EU AI Act enforcement is staged. Annex I high-risk systems begin 2 August 2028. Annex III high-risk systems begin 2 December 2027 (extended from August 2026 via the Digital Omnibus process). Penalties remain: up to €35M or 7% of global turnover for the most serious violations.
Article 10 requires documented data governance for every high-risk AI system: documented bias assessment, documented data gaps, documented provenance, documented legal basis. Most data teams have none of these in a regulator-defensible format. Most published guidance assumes a single deployer.
Real organisations are not built that way. A parent group sets policy. A subsidiary runs the pipeline. A retail arm uses the same platform for non-regulated purposes. Three entities. One AI system. Article 10 applies — but to whom, and for what?

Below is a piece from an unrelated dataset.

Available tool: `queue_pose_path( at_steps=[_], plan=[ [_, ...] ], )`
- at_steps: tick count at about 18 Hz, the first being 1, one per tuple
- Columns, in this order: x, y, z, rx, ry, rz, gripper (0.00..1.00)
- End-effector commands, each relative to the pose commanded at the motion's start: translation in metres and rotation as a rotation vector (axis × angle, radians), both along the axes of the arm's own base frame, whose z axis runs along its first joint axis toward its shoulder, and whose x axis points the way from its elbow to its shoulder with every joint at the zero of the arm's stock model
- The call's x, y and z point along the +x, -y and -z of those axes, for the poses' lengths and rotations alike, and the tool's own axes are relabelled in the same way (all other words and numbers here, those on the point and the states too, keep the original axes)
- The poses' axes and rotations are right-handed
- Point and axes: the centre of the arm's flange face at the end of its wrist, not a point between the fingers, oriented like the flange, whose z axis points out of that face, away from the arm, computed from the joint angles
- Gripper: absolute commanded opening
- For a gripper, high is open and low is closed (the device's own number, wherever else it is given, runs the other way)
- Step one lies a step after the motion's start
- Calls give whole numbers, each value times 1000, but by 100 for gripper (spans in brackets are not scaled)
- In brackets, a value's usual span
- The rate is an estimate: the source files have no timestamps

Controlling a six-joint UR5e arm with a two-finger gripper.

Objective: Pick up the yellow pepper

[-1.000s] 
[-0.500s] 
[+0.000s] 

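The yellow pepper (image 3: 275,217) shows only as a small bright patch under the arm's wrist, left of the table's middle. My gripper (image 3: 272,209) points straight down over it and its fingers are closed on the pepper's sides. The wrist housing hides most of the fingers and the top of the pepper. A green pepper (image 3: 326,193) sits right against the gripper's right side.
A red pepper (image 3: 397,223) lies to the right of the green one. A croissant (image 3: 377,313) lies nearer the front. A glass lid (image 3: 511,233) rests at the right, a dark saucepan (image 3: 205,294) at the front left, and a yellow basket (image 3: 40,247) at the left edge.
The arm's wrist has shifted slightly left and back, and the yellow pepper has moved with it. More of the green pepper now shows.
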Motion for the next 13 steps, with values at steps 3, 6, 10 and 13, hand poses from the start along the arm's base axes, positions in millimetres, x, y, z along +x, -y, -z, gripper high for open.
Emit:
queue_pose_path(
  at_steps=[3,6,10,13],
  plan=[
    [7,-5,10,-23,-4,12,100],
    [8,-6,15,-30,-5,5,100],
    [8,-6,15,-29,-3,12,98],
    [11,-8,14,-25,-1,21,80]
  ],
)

This repository is the working reference for both cases. Single-deployer Article 10 mapping is in v0.4. Joint-deployer multi-entity pattern is in v0.5.
- Working YAML data contracts mapped to all 8 Article 10 sub-clauses (single deployer | multi-entity joint deployer)

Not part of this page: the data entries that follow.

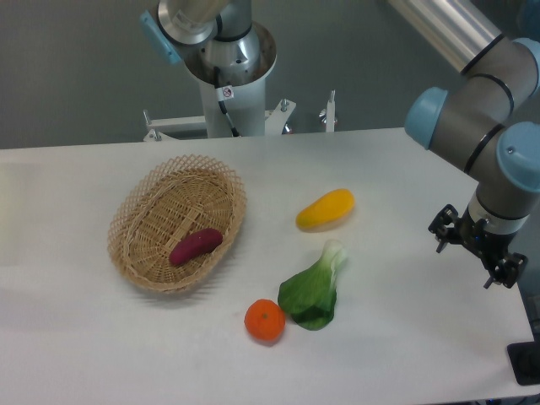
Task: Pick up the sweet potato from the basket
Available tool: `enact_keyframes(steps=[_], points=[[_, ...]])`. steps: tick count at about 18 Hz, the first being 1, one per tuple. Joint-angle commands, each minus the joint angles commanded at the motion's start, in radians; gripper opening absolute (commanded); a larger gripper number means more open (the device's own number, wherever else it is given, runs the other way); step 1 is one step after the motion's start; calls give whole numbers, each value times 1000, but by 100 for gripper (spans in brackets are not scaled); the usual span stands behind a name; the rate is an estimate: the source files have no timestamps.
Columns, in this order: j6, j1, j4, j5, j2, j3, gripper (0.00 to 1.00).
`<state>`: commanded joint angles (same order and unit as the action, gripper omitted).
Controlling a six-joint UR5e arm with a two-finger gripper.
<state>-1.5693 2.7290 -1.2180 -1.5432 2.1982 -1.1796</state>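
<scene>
Nearest the camera, a round orange (265, 321) is sitting on the white table (84, 337), touching or almost touching a leafy green vegetable (315, 291). Behind those, a yellow fruit (326, 209) is lying by itself. The gripper (474, 245) is hanging at the far right side, and nothing is sitting between its jaws. They are looking a little apart, but the gripper is small and dark here, so I cannot tell for sure. The sweet potato (196, 246) is lying well away to the left of the jaws, down inside the basket (135, 207), near the rim closest to the camera. It is lying at a slant, with its right end pointing farther back. I think the picking has not begun, so the arm is needing a long trip across first. To do it well, the jaws should be wide apart and turned to cross the thin middle of the sweet potato. They should be coming straight down from above, staying inside the woven rim. A squeeze on the smooth skin near a pointy end could be slipping off.
</scene>
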Motion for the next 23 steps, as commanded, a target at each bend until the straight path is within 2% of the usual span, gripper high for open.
enact_keyframes(steps=[14,17,20,23], points=[[3,2,0,8,-2,-5,100],[17,2,37,12,-9,-34,100],[55,2,87,18,-32,-90,100],[113,-9,110,32,-60,-139,100]])
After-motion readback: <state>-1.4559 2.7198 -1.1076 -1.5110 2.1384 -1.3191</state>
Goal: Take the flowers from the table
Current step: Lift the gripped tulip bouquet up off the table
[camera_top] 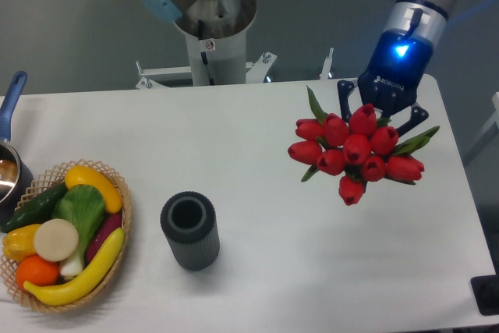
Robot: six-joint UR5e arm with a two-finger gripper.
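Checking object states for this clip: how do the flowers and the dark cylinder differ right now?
The flowers are bright red with green leaves, while the dark cylinder is a plain dark grey ribbed tube. The flowers hang in the gripper at the table's right side; the cylinder stands upright on the table, untouched, with its open top showing. The flowers form an irregular spreading cluster; the cylinder is compact and regular. Both sit over the white tabletop.

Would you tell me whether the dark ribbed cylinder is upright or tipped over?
Upright: the cylinder stands on the table, open mouth facing up.
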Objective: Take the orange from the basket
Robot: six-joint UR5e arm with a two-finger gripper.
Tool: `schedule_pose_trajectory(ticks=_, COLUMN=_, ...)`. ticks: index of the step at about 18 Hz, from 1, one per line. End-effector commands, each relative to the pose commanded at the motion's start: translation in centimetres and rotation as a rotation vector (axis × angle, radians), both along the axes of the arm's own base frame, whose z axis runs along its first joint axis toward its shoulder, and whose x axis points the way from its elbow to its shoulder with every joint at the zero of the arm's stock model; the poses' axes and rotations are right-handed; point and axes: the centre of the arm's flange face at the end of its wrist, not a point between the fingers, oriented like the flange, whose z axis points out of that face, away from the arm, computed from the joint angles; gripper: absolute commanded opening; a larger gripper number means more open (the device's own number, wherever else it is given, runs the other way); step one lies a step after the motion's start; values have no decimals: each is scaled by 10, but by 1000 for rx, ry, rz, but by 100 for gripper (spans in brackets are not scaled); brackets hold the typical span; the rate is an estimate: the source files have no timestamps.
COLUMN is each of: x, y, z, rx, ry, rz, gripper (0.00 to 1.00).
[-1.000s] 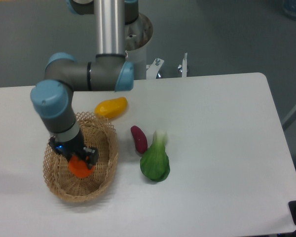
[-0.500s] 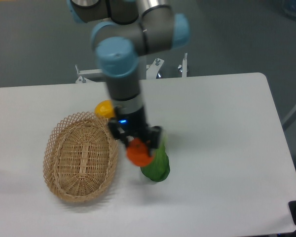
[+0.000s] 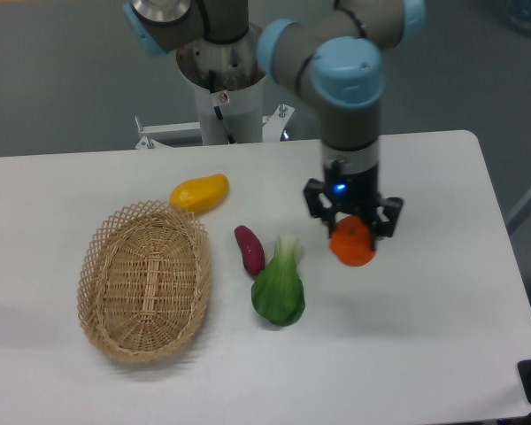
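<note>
The orange (image 3: pixel 353 244) is a small round bright-orange fruit, held in my gripper (image 3: pixel 351 227), which is shut on it above the white table, right of centre. The black fingers sit on either side of the fruit's top. The basket (image 3: pixel 145 280) is an oval light-tan wicker basket at the left of the table, with nothing in it. The gripper and orange are well to the right of the basket, beyond the green vegetable.
A yellow elongated fruit (image 3: pixel 200 192) lies behind the basket. A dark-red vegetable (image 3: pixel 249 249) and a green leafy vegetable (image 3: pixel 279 283) lie between basket and gripper. The arm's base (image 3: pixel 221 66) stands at the table's far edge. The table's right edge (image 3: pixel 504 266) is near.
The gripper lifted the orange out of the basket and carried it right, past the green vegetable, to the right of centre. The basket now holds nothing.
</note>
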Motion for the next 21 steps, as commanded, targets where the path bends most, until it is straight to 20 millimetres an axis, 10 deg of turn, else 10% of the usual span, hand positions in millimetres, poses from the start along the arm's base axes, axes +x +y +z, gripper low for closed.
schedule_pose_trajectory(ticks=21, x=-11, y=-15, z=-12, rx=-3, ry=-12, rz=31, gripper=61)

- The multi-entity pattern document — when single-deployer YAML breaks and what replaces it (read it)
- A 39.5M row data warehouse built from real Eurostat data with 24 automated quality tests
- A complete Power BI implementation with 9 DAX measures across 7 pages — not 50
- Every architecture decision documented with the reasoning behind it
- Eight weekly write-ups showing what broke, what was fixed, and what the principle was
| Metric | Value |
|---|---|
| Source rows ingested | 39,486,867 |
| Fact table rows | 20,709,414 |
| Dimensions | 6 (with 0 orphan keys) |
| Quality tests | 24 (all passing) |
| DAX measures | 9 (across 7 Power BI pages) |
| Weekends to build | 8 |
| Article 10 sub-clauses mapped | 8 of 8 |
| Multi-entity reference | v0.5 — joint deployer pattern |
| Public from day | 1 |
SQL First. Model Second. DAX Last.
Problems solved in SQL stay solved. Problems deferred to Power BI multiply.
- Database: DuckDB v1.5.0 (local, serverless, columnar)

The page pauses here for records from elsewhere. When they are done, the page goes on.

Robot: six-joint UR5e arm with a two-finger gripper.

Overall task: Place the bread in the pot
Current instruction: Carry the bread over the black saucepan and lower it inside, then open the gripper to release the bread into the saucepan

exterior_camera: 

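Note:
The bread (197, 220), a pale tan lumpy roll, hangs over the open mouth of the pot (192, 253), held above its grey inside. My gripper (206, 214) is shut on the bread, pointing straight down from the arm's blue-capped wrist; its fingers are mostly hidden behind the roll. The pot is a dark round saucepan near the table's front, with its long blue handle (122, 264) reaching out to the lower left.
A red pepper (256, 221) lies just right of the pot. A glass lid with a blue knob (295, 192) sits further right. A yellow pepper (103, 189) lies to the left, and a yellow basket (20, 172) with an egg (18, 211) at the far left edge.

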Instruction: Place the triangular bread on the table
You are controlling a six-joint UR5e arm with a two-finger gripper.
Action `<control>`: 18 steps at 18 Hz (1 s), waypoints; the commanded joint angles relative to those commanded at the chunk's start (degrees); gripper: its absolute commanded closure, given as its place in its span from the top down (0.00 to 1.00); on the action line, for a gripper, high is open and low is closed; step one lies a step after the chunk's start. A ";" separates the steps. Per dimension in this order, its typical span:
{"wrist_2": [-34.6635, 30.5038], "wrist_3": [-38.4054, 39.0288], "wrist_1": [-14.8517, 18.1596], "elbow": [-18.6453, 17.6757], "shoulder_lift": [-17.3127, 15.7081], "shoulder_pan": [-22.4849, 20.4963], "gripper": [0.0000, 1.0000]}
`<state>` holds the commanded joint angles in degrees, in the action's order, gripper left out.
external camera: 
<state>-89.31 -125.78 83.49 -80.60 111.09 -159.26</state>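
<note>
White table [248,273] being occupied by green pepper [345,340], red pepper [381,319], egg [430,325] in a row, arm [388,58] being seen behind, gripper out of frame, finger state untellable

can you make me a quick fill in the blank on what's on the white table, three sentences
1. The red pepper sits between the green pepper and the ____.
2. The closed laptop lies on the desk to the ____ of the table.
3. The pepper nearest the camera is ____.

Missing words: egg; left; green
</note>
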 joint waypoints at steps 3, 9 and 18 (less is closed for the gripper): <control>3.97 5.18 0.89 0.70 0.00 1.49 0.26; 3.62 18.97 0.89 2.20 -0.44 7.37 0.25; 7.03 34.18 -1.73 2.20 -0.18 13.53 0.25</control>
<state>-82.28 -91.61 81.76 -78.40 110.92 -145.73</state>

- Data Source: Eurostat nrg_bal_c — Complete Energy Balances (EU-27, 1990–2024)
- Contracts: ODCS v3.1.0 (YAML) with custom
x_ai_act_article_10,x_ai_act_article_3_8, andx_ai_act_article_26extensions - Visualization: Power BI Desktop
- Version Control: Git + GitHub
Each of the 8 Article 10 sub-clauses maps to specific YAML fields in the data contract. The contract is validated on every pipeline run via SQL tests — not signed off once and forgotten.
Read the full mapping: docs/article-10-mapping.md
The mapping covers:
- Sub-clause 2(a) — Data governance practices
- Sub-clause 2(b) — Data collection procedures
- Sub-clause 2(c) — Data preparation operations
- Sub-clause 2(d) — Bias examination
- Sub-clause 2(e) — Data gaps identification
- Sub-clause 2(f) — Relevance assessment
- Sub-clause 3 — Representativeness
- Sub-clause 5 — Special categories handling
Single-deployer Article 10 mapping breaks the moment a subsidiary runs a platform the parent procured. When two or more legal entities share authority over the same AI system, both are deployers under Article 3(8). Article 26 obligations apply to each. Documentation that names a single owner ceases to function the moment a regulator asks which entity is responsible for what.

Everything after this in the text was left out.